Effect of chronic hypoxia on the pulmonary arterial blood pressure of the chicken

Abstract
Single-comb White Leghorn chickens hatched and living in a high-altitude environment of 12,500-ft elevation, had pulmonary arterial blood pressures approximately twice as great as found in chickens at sea level. The pulmonary arterial blood pressures were highly correlated with the relative right ventricular masses of the individual birds at all altitudes. The proportionality coefficients of this relationship in chickens were double those reported by others in cattle. In the female chicken it appears that each 1 mm Hg increase in the mean pulmonary arterial blood pressure above sea level control values results in a 41 -mg increase in the right ventricular mass (hypertrophy).

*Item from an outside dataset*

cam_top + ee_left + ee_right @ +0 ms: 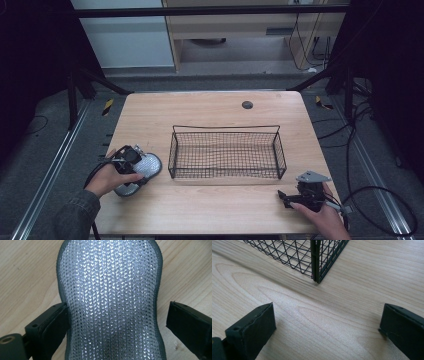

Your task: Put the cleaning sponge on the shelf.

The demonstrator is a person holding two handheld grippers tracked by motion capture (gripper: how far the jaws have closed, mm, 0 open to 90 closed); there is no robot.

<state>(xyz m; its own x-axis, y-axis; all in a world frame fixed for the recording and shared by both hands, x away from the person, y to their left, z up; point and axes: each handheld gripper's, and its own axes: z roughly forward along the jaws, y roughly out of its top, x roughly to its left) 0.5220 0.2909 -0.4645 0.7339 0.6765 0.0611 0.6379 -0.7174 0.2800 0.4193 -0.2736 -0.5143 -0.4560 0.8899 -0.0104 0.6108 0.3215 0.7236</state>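
silver scrubber (110, 302) lies between the spread left tongs (117, 322) — one jaw touching.

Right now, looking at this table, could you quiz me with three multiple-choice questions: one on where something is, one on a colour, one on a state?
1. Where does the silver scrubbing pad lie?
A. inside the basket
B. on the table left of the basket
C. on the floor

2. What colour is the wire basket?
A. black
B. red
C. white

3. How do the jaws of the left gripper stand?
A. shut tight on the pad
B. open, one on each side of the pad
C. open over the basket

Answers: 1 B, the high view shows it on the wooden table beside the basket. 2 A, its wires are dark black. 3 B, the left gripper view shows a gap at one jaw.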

Inhalation of 95% O2 and 5% CO2 for 10 min had no apparent effect on this pulmonary arterial hypertension at high altitude, although acute hypoxia (asphyxia, by tracheal occlusion) produced a pulmonary arterial hypertension in sea-level birds. The occlusion of 1 major pulmonary artery produced a 67% increase in the pulmonary arterial blood pressure in the unobstructed lung. Chronic hypoxia (12,500-ft elevation) produced a 47% reduction in the arterial O2 tension and no significant changes in the arterial CO2 tension and pH. Anesthesia at the surgical level in chickens results in an acute hypoxia and an acidosis. This hypoxic effect from the anesthesia was much less marked at high altitude. Pulmonary arterial blood pressures reached control values within 2 days after the high altitude-adapted animals were returned to sea level.